Where a line of the listing below holds "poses", add it to the tally; give only the final number.

================

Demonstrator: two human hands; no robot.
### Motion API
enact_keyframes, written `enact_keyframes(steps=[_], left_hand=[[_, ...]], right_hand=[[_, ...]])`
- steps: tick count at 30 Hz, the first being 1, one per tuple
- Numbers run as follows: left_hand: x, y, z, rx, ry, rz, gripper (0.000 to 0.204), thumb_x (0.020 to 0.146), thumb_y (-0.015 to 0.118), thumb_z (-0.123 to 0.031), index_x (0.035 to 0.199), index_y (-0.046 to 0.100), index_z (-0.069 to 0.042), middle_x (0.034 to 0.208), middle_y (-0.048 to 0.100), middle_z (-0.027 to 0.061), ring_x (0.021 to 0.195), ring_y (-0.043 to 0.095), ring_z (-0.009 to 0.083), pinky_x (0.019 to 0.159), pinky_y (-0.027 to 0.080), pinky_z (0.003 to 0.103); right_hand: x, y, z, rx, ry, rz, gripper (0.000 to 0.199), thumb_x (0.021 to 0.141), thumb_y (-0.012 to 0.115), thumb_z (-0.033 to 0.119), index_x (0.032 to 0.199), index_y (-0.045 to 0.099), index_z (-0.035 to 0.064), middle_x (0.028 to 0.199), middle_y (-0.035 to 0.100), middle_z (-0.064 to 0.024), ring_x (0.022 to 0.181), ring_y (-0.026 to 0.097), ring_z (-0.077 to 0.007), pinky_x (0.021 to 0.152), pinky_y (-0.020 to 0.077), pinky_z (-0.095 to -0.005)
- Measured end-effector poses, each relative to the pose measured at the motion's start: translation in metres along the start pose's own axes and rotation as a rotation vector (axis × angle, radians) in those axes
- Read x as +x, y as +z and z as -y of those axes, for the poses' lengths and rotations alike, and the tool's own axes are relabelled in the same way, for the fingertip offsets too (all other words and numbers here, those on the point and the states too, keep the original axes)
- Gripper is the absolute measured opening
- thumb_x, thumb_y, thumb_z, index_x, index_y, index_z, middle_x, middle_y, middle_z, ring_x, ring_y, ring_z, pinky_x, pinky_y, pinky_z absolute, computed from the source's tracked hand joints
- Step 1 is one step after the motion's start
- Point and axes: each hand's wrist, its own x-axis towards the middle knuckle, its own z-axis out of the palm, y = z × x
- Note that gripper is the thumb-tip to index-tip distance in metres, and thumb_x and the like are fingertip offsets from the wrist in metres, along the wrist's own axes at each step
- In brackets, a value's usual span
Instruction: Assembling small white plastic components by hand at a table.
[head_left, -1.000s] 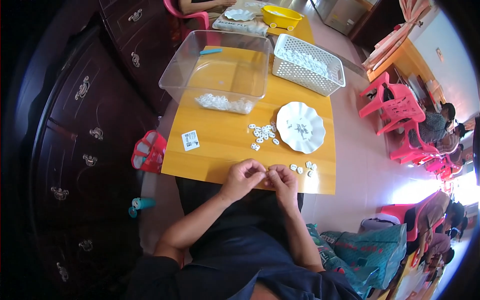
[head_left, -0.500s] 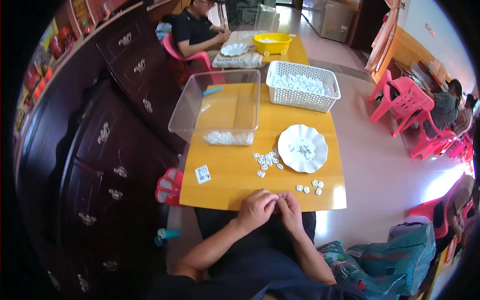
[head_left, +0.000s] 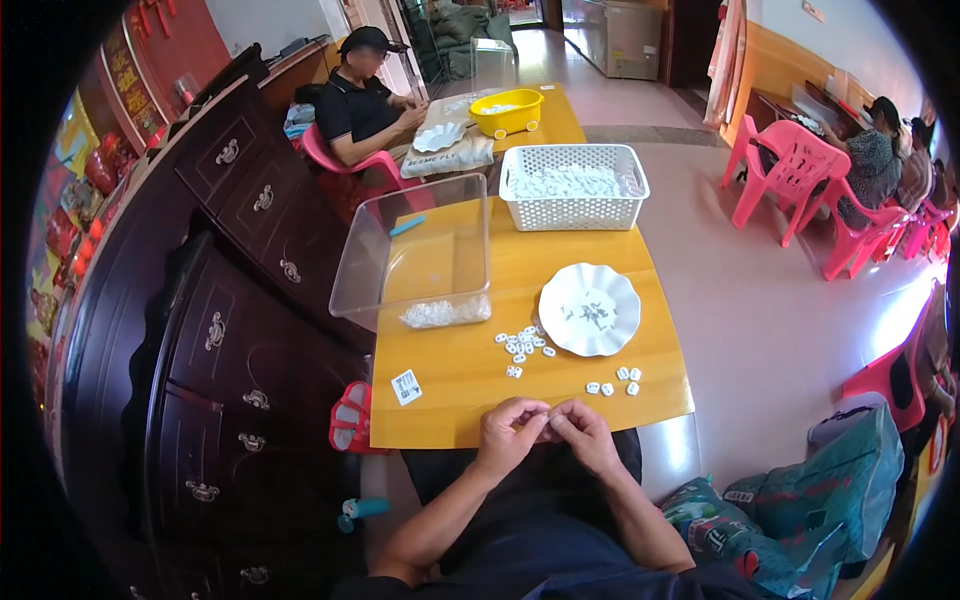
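Observation:
My left hand (head_left: 508, 436) and my right hand (head_left: 585, 437) meet at the near edge of the wooden table (head_left: 450, 405). Thumbs and fingers of both are pinched together, tip to tip. Whatever lies between them is too small and covered to make out. Beyond them is a loose cluster of small white pieces with dark markings (head_left: 521, 345). Several similar white pieces (head_left: 607, 389) lie apart, nearer my right hand. A scalloped white plate (head_left: 622, 300) behind these carries a scatter of tiny grey bits (head_left: 596, 315).
A clear plastic bin (head_left: 343, 285) with a bag of white pieces (head_left: 446, 311) stands left; a white basket (head_left: 570, 217) full of white pieces stands behind. A printed card (head_left: 407, 388) lies left. A person (head_left: 362, 110) sits beyond, near a yellow tub (head_left: 508, 123). Teal sacks (head_left: 800, 500) sit right.
The view has tilted and shifted, so the scene sits differently. My hands remain pinched together, with fingers slightly rearranged and the right hand turned a little. The pieces on the table look unmoved.

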Motion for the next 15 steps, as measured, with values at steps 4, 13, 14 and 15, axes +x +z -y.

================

*WRITTEN SOLUTION*
2